The problem is that, for as evocative and precise and meaty as Farris's writing is, for all the narrative and character heft that promise epic thrills and terrors, he's left out one key component of story-telling: suspense. Surprising, right? I was more than half through when I realized we weren't getting much of anywhere. Page after page of intriguing set-ups and scenarios but no tautening of the threads that bind them. My attention was drifting as the climax approached, Farris beginning to weaken to overwriting as he constructs an epic '80s conflagration: ...a moment of writhing, a silvery pop, a thousand insignificant serpents, then nothing buoyant impulses of light, all going their separate ways... pathways to blue oblivion... The wind was a lash, a beast, a wailing, a remonstrance, an outpouring from the deep-set caverns of time and space.

Wildwood has much of what I've loved about Farris's books before, but it's missing a vital component I can't quite place. Lack of suspense, lack of deep-rooted conflict, lack of a certain je ne sais quois. That said, I found the final page and-a-half an effective scene of calm and acceptance after the storm, an upbeat but hard-won bit of otherworldly knowledge for a character who maybe should have been the protagonist in the first place. But that would be a different book, and honestly: probably not one I'd read. You can see I'm unsure what to make of this novel!

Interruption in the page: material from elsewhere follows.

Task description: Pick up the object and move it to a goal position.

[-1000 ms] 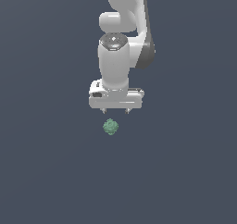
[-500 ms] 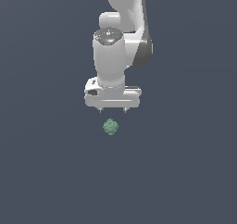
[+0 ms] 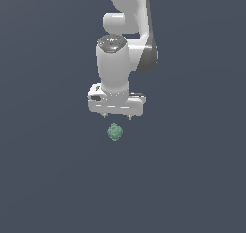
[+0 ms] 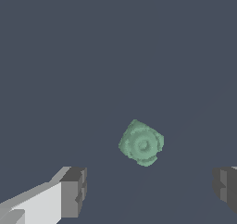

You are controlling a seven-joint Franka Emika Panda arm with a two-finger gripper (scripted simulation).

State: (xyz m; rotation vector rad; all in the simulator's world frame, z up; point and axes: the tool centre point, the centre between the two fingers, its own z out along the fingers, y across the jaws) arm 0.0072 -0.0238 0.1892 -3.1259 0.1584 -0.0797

So I can kinda sorta recommend Wildwood, if you appreciate dark fantasy more than I do I guess, but what I can recommend heartily is this: a one-of-a-kind TV commercial for the novel featuring Zacherle. Yes it's true. Behold:


Ron Clinton said...

"Wildwood has much of what I've loved about Farris's books before, but it's missing a vital component I can't quite place. Lack of suspense, lack of deep-rooted conflict, lack of a certain je ne sais quois. . . . You can see I'm unsure what to make of this novel!"

That about sums it up for me as well. It remains for me a bit of a puzzling outlier of Farris' body of work, and one I'm not sure quite that I think of it. On one hand, it has the tyically wonderful Farris writing, but the dark fantasy elements and the lack of cohesive tension that you mention take it down several notches against other more commendable Farris works. I'm glad I have it in my collection, but I won't be rereading it.

francisco said...

Look very interesting the dynamics between the characters in both secenarios, but the lack of suspense and the fantasy factor (in a supposed horror novel)... I don't know... is very long? it could be difficult for a non English speaker?

Will Errickson said...

It's about 500 pages and I don't think Farris's style will translate too well.

Swelle said...

I read one Farris book called "Fiends" back in the 90's, a battered paperback I found in a boarding house... I remember liking it, something about Nordic underworld demons messing around in our world, with gruesome results. Your review has sparked my interest in checking out his other stuff, though "Wildwood" maybe looks a little aerie-faerie for my taste...

Daniel R. Robichaud said...

That commercial is impressively 80s!

highwayknees said...

I actually enjoyed Wildwood quite a bit for the mythic creatures element-although its scarce.

I rank FIENDS up there among his best scares, with Son of the Endless Night,and All Heads Turn WtHGb. His sequels to the FURY ,while not horror per se, are also a great bit of over the top action packed fun!The weird thing is as much as I love the movie vers ,I cant get through the first,original The Fury novel! Go figure.That aside Ive gopbbled up every last one of his other books!